A fun day out for all the family

As well as a weekend of top class Eventing, a whole host of other entertainment will be taking place for all to enjoy. 

Take a look at the amazing attractions we have for 2019! 

Shetland Pony Grand National

The ponies may only be 40 inches high and the silk-clad jockeys no more than 13 years old, but the competition is just as fierce as at Aintree. The racing is fast and furious, and the louder the audience, the faster the ponies go so pick your favourite and cheer them home. The winner will qualify for the final at the famous Olympia International Show Jumping Championships in December, so you may well be watching a star of the future!

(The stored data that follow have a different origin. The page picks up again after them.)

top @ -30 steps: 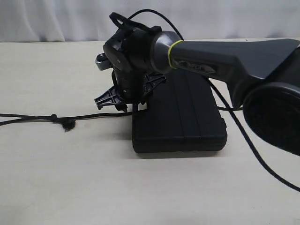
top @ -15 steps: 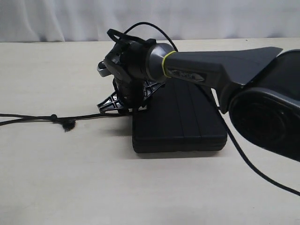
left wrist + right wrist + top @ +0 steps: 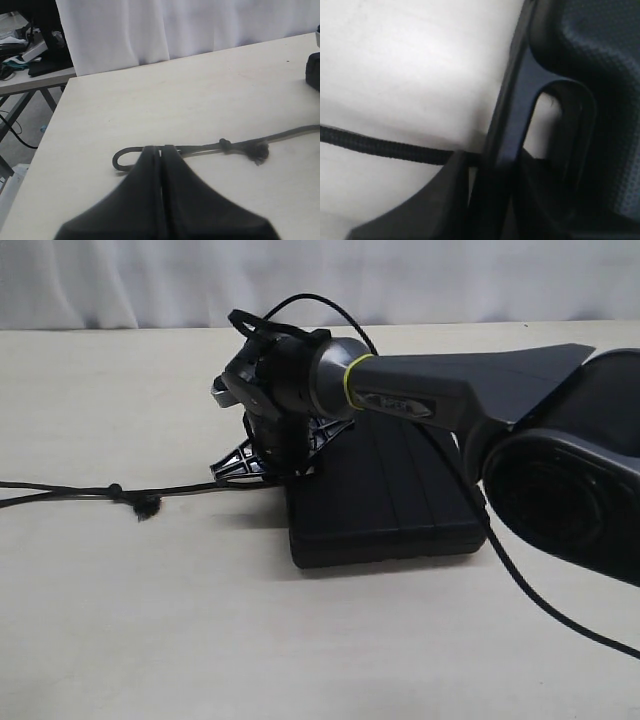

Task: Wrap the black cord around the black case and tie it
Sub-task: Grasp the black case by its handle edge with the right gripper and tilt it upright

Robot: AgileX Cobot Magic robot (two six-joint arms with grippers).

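the left claw (image 3: pixel 161 149) is pressed shut, the looped end of the black cord (image 3: pixel 200 148) at its tips, and the cord's length runs from 9 toward 3 o'clock along the surface (image 3: pixel 150 620). it reaches the nearer right claw (image 3: pixel 268 468), half narrowed astride the handle (image 3: pixel 520 100) of the black case (image 3: pixel 385 500), grip i cannot tell; the case lies flat at that claw's 3 o'clock.

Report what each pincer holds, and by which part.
Right pincer: the black case, by its handle bar. Left pincer: closed, apparently pinching the black cord near its looped end.
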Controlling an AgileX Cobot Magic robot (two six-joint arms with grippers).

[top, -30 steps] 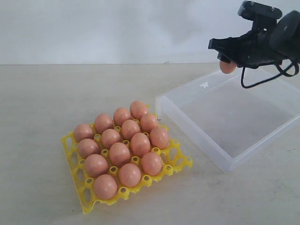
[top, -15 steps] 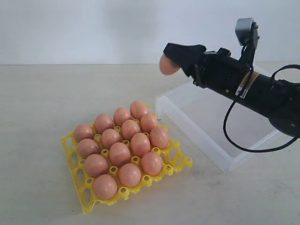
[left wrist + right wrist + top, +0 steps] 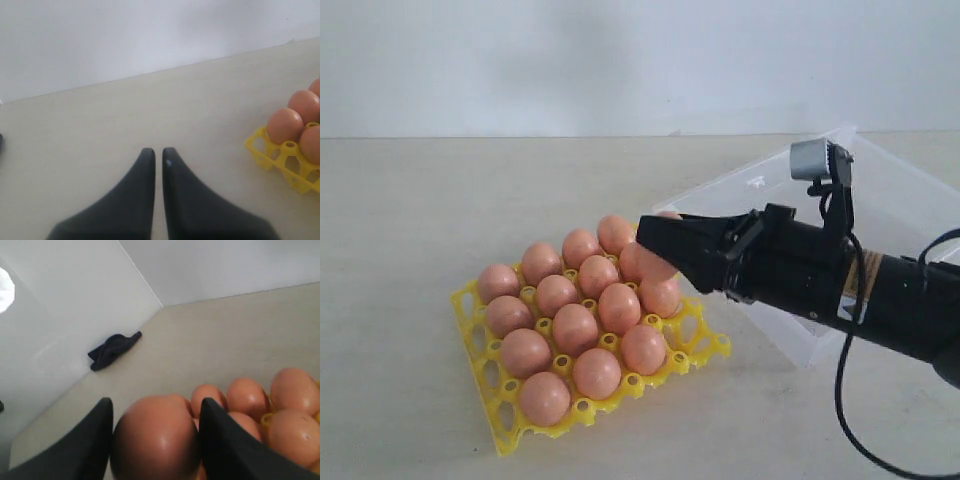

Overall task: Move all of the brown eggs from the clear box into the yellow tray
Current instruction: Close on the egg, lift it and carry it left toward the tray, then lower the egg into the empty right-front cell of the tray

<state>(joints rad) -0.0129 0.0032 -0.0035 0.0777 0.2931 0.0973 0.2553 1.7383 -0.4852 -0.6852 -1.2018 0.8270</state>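
Note:
The yellow tray (image 3: 510, 425) lies at the left front of the table with several brown eggs (image 3: 575, 328) seated in its cups. My right gripper (image 3: 655, 240) hangs low over the tray's far right corner, shut on one brown egg (image 3: 156, 435) that fills the space between its fingers (image 3: 220, 440). Behind the right arm the clear box (image 3: 910, 215) shows no eggs in the part I can see. In its wrist view my left gripper (image 3: 154, 152) rests shut and empty over bare table, with the tray's corner (image 3: 272, 155) off to one side.
The right arm's black forearm (image 3: 880, 290) and its cable (image 3: 845, 400) lie across the clear box's near wall. A dark cloth (image 3: 112, 350) sits by the wall beyond the tray. A white wall runs behind the table.
The right arm has swung left and down from above the clear box to just over the tray's far right corner, carrying the egg with it. The eggs in the tray have not moved.

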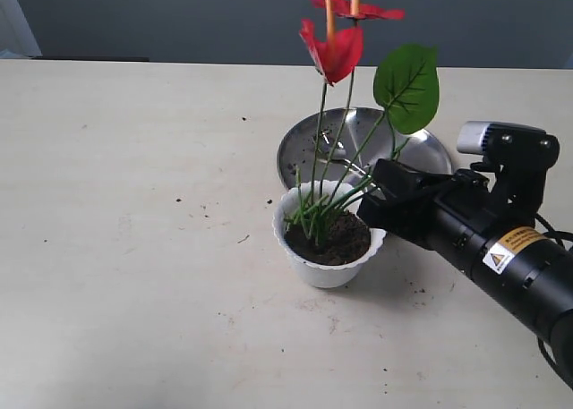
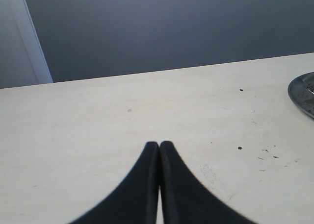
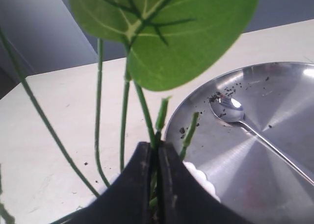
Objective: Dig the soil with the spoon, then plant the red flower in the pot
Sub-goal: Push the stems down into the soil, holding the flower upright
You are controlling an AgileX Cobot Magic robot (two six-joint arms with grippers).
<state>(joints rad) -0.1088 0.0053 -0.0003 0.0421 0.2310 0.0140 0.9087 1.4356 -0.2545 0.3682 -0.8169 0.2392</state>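
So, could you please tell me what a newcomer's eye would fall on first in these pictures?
The red flower stands tall in the white pot at the centre of the exterior view, its stems pinched by the right gripper. Just behind the pot lies a shiny steel plate holding the spoon.
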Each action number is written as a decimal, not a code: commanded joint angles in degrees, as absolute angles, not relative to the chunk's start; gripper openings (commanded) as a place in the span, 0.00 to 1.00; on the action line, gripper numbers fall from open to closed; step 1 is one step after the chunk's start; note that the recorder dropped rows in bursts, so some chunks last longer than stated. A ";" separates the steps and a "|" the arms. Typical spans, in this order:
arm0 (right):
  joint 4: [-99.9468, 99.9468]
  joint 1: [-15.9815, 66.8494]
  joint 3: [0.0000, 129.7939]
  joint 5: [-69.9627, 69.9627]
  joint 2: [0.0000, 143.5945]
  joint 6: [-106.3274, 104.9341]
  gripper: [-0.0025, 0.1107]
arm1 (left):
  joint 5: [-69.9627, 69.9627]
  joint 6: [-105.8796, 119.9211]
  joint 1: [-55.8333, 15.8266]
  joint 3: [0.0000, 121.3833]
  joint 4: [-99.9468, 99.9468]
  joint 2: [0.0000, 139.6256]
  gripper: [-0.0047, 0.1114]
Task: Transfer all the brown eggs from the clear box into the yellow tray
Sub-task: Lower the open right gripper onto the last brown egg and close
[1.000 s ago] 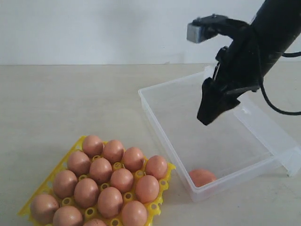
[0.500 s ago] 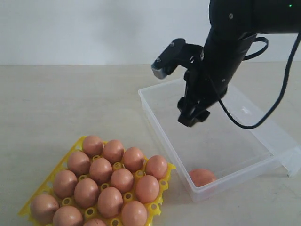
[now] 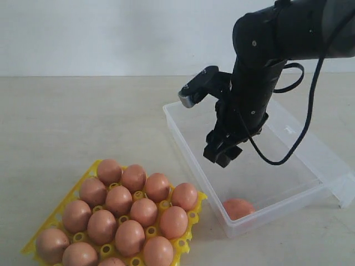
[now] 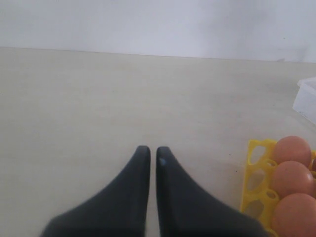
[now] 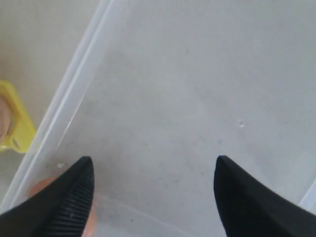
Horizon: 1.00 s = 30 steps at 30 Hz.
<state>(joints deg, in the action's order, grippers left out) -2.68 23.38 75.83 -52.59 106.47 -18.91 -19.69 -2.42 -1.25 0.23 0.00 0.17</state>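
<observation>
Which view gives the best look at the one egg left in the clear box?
Exterior view: the egg lies whole in the clear box's near corner. Right wrist view catches only a sliver behind a claw finger; left wrist view misses it.

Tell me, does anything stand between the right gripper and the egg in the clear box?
Nothing visible does: only bare box floor lies between the right gripper and the brown egg in the near corner of the clear box. Toward the yellow tray, the box's side wall stands in between.
</observation>
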 commanded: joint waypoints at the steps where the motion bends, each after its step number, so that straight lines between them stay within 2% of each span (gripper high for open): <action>1: 0.00 23.49 75.97 -56.58 106.69 -25.82 0.56 | -19.34 -2.18 -1.29 0.00 0.00 0.00 0.08; 13: 10.81 23.49 75.97 -66.13 106.69 -40.02 0.56 | -19.34 -2.18 -1.29 0.00 0.00 0.00 0.08; 30: 5.93 23.49 68.01 -55.62 106.69 -44.67 0.56 | -19.34 -2.18 -1.29 0.00 0.00 0.00 0.08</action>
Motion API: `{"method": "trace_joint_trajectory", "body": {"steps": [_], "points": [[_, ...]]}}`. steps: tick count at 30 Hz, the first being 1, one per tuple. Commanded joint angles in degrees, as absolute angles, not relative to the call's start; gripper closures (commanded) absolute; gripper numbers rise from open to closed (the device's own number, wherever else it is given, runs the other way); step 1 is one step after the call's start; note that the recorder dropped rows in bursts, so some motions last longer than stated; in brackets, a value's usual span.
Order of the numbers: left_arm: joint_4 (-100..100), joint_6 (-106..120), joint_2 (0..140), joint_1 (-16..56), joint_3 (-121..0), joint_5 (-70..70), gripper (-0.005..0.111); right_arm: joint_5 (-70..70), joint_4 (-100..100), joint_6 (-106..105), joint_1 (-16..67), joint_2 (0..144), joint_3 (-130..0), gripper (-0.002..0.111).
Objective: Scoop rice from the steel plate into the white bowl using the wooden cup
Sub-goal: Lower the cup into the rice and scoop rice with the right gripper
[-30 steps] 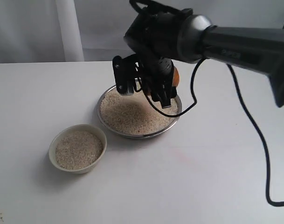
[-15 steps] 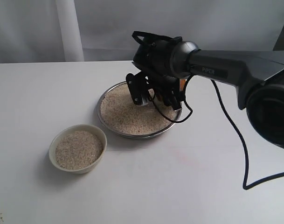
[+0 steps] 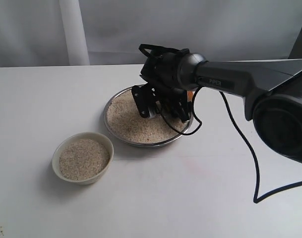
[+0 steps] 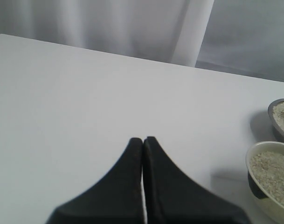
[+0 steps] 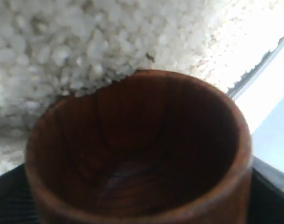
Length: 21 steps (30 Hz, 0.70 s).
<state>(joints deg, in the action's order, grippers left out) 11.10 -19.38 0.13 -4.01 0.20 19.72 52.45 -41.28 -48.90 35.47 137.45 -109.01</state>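
Wood, reddish-brown and polished: wooden cup (image 5: 137, 154), barrel-shaped, no handle. It is grasped by the right gripper (image 3: 163, 110), whose jaws are clenched on its sides. Black gripper parts show at both flanks of it in the right wrist view. The cup lies tipped over the steel plate (image 3: 141, 144) with its mouth toward the wrist camera. Its inside is dark and bare of grains, and its far lip presses against the rice (image 5: 86, 42). In the exterior view only an orange-brown sliver of the cup shows behind the gripper.

Steel plate: shiny silver, wide and shallow, with a raised rim. It stands near the middle of the white tabletop (image 3: 215, 198) and carries a broad, fairly even layer of beige rice. The right gripper sits low over the plate's far right part, its black arm reaching in from the right.

White bowl (image 3: 81, 179): cream ceramic, thick sloping walls, smaller than the plate. It stands near the plate but apart from it, toward the front left in the exterior view. Rice fills it to a little below the rim.

Left gripper (image 4: 142, 140): black, jaws pressed together tip to tip with nothing between them. It hangs over bare tabletop, and its wrist view shows the bowl and a piece of the plate's rim off to one side.

Black cable (image 3: 240, 144): runs from the right arm and loops down over the tabletop on the right.

Pale grey curtain (image 3: 41, 29): hangs behind the tabletop.
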Motion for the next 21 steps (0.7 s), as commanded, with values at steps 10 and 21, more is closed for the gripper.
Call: {"method": "trace_joint_trajectory", "body": {"steps": [10,21], "points": [[11.3,-19.5,0.0,-4.0,0.0,19.3,0.107,53.1,-38.0,-51.2,38.7,137.5,-109.5,0.108],[11.3,-19.5,0.0,-4.0,0.0,19.3,0.107,53.2,-33.0,-52.1,40.0,137.5,-109.5,0.108]]}}
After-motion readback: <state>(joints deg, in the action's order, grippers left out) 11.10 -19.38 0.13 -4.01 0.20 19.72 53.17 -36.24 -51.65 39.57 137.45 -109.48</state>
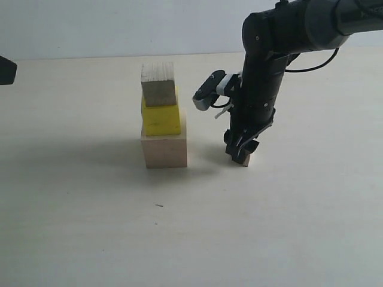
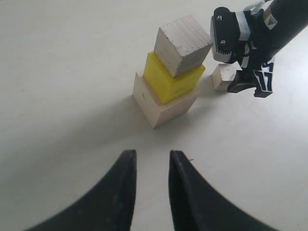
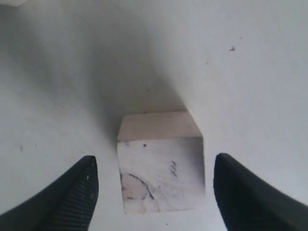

Ye Olde Redtail Falconry Display

Ye Olde Redtail Falconry Display team have been giving professional falconry displays for over thirty years and we are excited to welcome them back to The Festival in 2019.

Dressage to Music display

Led by Desi Dillingham MBE, this impressive display will show ponies and horses of all levels performing a range of different movements. The finale will be a complete Dressage to Music display at the very top level – the Grand Prix. British Dressage membership is booming and this great surge in growth across all ages will be plain for all to see as some of the top performers in their age groups entertain The Festival visitors. Who knows... a few might take over the world stage in the not too distant future.

Pony Club Mounted Games

The Pony Club Mounted Games demonstration is an exciting and exhilarating display on horseback. With teams racing against each other, teamwork, speed, accuracy and horsemanship are key. Races involve a mixture of fast turns, intricate hand overs, equipment pick ups and put downs, and vaulting on and off the ponies - all as fast as possible.

The Royal Agricultural University Beagles

The RAU Beagles were formed in 1890 and hunt the country within approximately a ten mile radius of Cirencester. They are only able to continue due to the goodwill of farmers and surrounding packs of foxhounds. They are hunted by students at the College who are supported by a professional in kennels. Between them they look after around 30 couple of hounds. The Hounds are fed entirely on the fallen stock from the surrounding farms, which is considered a valuable service by the farmers and goes to show how important hunting remains to the rural economy.

The Duke of Beaufort’s Hounds

The Hounds are kennelled at Badminton and are out four days a week from November to March - even more during Autumn hunting later in August. Under the Mastership of the Duke of Beaufort and Captain Ian Farquhar, hunted by Mr Matthew Ramsden, they are a popular and traditional part of the countryside and perform a vital service for farmers.